The string of flare-illuminated sails will work its way the length of the Lake along the opposite shore and as they approach Sunset (so named not because the Sun sets there, but because it's where you can see the Sun set from over the opposite shore of the Lake, more or less) the fireworks salute will begin. And if the timing is right, as it almost always is, the Grande Finale will conclude just as the boat parade is passing on the near side, right in front of the dock, on its return passage to the Boat Club. By this time, the more than necessary, no, more than advisable crews of these rose-colored boats are more than sociable with their beer and gin and tonics, and we'll shout and wave back and forth and blow air horns and otherwise make fools of ourselves and them. This is our peculiar way of ending the summer at Harvey's Lake - a sort of "Bye, y'all! See you on Memorial Day!"

But not this summer. This summer the dreary Labor Day weekend has been made all the more so at Pole No. 46 because the proprietor has recently removed to the Lakeside Nursing Home for the next phase of his life, and we have all been reminded of ours. The moods around here have matched the grey skies - damp spirits and faces abound. It is not solely because of the sadness that accompanies the transition of a beloved father and grandfather, but because of the realization that the word "home" will soon and forever mean something else. And in the very realest sense, it will not mean this place.

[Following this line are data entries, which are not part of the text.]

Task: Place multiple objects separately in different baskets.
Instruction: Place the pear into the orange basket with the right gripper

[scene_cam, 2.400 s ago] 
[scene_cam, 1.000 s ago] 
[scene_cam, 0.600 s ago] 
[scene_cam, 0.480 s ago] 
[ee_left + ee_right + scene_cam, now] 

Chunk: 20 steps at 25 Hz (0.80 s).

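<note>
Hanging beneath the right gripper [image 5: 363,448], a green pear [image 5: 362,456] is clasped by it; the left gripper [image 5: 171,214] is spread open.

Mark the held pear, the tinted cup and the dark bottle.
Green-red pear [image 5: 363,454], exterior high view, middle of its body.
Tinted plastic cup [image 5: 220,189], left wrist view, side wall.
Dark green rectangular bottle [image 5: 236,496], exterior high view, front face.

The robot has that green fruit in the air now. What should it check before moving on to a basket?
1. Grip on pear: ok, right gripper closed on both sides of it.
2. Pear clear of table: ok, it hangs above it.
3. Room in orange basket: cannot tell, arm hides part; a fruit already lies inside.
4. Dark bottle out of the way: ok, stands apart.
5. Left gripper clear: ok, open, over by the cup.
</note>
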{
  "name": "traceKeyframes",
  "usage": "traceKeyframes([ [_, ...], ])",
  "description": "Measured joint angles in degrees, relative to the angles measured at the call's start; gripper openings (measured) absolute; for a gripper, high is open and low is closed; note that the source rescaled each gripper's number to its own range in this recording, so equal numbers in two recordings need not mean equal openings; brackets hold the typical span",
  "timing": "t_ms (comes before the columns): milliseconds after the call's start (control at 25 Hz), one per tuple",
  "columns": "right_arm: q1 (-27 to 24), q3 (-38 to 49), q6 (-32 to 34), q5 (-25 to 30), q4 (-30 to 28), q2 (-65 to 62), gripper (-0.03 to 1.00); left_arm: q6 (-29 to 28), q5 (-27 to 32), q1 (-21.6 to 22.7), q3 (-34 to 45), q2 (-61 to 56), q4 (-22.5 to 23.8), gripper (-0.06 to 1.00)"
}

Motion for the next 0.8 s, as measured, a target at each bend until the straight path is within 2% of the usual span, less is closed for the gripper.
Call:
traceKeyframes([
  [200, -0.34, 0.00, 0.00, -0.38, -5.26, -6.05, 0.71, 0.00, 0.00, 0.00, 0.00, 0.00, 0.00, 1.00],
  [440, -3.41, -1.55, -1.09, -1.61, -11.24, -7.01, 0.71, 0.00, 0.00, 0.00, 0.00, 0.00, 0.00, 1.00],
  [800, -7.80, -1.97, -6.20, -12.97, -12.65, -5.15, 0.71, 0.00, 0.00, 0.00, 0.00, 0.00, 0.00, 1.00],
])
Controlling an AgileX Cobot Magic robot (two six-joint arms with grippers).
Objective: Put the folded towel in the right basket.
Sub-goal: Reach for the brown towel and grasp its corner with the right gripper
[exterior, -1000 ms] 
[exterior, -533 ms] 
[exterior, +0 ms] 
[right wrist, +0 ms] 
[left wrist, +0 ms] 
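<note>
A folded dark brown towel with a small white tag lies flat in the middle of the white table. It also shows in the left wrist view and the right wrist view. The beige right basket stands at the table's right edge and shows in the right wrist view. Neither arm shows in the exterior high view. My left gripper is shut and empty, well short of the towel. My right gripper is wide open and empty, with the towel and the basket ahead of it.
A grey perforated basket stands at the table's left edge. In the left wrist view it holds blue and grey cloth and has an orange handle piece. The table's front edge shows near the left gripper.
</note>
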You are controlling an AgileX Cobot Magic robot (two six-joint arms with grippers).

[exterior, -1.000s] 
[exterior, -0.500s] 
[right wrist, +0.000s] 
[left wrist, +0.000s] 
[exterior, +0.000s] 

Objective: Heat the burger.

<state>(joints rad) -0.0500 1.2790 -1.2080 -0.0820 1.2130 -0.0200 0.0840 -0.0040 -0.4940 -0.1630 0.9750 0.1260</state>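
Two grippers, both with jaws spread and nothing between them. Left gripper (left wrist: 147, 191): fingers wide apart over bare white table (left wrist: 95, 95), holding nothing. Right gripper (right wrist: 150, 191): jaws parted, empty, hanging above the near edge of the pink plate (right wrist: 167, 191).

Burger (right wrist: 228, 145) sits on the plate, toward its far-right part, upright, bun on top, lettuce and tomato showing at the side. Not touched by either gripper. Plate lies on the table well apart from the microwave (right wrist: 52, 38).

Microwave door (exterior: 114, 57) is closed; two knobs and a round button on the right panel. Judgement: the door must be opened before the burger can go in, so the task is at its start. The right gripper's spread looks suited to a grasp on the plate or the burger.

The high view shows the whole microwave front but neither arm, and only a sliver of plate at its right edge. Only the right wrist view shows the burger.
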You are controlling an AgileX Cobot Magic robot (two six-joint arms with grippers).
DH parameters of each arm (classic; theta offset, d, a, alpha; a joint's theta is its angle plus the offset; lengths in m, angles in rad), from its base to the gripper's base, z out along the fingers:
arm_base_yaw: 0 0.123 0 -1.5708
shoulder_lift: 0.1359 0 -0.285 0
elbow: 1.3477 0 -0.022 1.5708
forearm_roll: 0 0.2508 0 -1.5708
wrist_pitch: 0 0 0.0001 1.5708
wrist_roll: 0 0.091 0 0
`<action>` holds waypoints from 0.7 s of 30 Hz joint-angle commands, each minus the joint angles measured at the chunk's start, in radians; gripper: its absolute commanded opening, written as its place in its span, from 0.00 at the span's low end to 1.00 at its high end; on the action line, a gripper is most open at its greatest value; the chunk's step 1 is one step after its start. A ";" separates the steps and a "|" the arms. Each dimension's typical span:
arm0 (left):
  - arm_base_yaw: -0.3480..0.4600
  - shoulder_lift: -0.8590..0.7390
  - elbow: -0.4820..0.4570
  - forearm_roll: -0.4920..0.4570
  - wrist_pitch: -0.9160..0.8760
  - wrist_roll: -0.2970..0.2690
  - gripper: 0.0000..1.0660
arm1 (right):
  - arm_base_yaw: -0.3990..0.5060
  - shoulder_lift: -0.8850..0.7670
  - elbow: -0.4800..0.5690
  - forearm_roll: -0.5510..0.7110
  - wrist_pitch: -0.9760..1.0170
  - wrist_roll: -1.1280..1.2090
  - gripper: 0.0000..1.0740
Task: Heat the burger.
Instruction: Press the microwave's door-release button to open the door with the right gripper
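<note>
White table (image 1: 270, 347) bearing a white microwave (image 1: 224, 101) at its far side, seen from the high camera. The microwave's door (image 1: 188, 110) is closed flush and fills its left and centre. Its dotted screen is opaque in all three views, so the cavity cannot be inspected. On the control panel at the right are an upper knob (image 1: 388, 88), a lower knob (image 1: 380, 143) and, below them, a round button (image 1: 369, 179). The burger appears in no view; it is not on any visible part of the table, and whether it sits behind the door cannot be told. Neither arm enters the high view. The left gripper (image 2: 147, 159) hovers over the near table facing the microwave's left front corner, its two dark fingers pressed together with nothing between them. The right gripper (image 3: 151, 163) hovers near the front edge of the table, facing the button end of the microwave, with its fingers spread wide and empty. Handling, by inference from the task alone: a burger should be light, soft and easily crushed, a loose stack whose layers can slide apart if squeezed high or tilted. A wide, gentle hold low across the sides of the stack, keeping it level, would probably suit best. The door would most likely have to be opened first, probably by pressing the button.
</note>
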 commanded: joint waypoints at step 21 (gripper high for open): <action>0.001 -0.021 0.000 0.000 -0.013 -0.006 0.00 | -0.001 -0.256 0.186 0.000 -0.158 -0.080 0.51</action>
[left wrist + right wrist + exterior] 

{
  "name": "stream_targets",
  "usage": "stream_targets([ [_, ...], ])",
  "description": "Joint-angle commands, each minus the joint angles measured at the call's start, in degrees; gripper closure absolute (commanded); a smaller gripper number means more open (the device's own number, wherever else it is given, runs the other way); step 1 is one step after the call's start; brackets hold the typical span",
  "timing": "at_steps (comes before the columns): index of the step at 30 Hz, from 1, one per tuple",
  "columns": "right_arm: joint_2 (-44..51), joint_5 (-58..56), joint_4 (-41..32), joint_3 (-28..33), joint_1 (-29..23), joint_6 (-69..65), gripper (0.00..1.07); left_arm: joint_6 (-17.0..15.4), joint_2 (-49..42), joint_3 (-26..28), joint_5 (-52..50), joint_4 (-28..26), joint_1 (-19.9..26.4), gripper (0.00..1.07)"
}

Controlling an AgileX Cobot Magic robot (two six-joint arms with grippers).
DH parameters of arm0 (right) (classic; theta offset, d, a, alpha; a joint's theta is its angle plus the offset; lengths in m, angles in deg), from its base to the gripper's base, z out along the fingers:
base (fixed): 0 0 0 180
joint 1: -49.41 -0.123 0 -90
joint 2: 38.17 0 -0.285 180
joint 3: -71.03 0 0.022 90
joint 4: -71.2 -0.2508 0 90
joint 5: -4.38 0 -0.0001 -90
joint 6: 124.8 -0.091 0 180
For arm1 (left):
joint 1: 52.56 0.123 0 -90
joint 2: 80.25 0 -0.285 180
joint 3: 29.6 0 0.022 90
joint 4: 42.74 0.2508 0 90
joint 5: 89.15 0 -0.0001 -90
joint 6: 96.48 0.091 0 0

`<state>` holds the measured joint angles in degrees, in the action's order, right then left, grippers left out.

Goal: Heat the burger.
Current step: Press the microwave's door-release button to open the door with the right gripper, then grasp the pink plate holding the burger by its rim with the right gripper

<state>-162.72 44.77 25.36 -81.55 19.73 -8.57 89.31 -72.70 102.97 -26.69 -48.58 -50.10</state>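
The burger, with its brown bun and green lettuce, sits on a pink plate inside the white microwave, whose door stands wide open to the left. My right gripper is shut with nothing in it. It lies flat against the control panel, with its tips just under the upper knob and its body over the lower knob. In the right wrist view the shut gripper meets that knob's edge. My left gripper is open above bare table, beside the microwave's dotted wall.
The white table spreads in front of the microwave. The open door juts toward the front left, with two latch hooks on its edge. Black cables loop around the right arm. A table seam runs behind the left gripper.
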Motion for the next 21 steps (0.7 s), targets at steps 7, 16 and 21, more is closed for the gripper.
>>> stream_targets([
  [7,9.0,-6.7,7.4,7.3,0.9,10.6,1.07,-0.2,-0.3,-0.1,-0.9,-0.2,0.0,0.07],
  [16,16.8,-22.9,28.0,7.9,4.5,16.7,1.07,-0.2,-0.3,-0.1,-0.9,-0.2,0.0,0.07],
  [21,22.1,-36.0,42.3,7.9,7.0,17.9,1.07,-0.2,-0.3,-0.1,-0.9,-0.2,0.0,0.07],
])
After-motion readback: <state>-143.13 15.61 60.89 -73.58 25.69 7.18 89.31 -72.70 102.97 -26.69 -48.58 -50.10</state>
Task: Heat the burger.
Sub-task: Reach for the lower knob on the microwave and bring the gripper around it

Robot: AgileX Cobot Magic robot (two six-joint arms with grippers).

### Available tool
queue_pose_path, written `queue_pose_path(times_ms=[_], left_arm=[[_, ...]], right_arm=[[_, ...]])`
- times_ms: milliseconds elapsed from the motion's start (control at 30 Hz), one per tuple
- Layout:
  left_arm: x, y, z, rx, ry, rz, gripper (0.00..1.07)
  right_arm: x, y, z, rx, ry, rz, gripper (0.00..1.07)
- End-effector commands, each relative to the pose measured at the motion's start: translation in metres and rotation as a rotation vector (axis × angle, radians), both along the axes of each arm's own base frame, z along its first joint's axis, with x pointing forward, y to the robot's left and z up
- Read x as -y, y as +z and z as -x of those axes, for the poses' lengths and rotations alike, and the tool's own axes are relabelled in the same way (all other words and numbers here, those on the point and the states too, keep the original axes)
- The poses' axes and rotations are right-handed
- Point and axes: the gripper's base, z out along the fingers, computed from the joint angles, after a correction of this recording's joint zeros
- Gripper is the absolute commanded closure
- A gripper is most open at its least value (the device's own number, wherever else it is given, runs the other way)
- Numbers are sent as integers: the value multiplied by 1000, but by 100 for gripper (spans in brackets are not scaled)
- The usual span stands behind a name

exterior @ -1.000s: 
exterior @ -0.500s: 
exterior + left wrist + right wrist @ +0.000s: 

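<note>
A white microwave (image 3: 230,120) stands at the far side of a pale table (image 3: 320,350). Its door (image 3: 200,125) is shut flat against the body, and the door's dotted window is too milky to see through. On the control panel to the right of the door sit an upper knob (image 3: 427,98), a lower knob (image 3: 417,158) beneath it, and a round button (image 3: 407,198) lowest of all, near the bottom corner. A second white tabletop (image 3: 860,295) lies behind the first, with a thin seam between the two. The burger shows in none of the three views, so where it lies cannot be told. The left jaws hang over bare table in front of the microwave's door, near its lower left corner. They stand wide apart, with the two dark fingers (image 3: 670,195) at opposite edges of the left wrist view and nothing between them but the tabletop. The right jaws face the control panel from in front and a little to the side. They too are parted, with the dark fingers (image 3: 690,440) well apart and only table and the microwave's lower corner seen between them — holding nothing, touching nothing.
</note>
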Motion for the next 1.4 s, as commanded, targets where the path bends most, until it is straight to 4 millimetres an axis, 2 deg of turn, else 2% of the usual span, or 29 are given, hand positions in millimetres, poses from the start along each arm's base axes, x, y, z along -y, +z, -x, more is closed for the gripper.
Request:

We have tried to take some of it with us and have been of mostly good temper with each other as we decide what "things," what physical objects will mean most to us in our futile but understandable efforts to hang on to the past. We have tagged and traded and suggested and frowned and smiled, even laughed as we sorted the wheat from the chaff. But no one of us would suggest that it has been anything but difficult - each for our own reasons.

For myself, I am almost pleased to observe that is seems to have been more difficult for the next generation than ours. We, however, understand the logic of it all. They have come to understand that you can't, after all, put a tag on the feeling of the sunshine as it warms you after a swim or the noise of the youngest member of the family as he careens around the racecourse of the kitchen or the smell of the lilacs or the fear of the third floor of this great old house. This place where we all grew up to varying degrees has some endearing oddities, like the sundial about to topple over and the little girl sitting next to the stone Japanese lantern and the ways the geraniums and roses seem to have minds of their own and the way the sunlight plays off the side of the barn and the bronze swan that's not a swan in front of the ice house. Perhaps the lesson for them is that you cannot take away in a car the things that mean most - and this is a valuable lesson. I hope they understand that to build the asset portfolio of happiness comes from having the courage and the energy to pursue it. Find your sunshine and your crazy geraniums wherever you may, but you won't find them if you don't go looking. Look on your pictures and your furniture that came from Harvey's Lake and Grammy's pins and rings and dinner plates and Gramps's books and thistles and pocket watches and remember. But then get yourselves up and go discover your own - create your own new beginnings, make your own fireworks, find your own boat parades. Invite me to see them, because I will be missing them and looking for my own.

Be of good cheer and... teach your children well.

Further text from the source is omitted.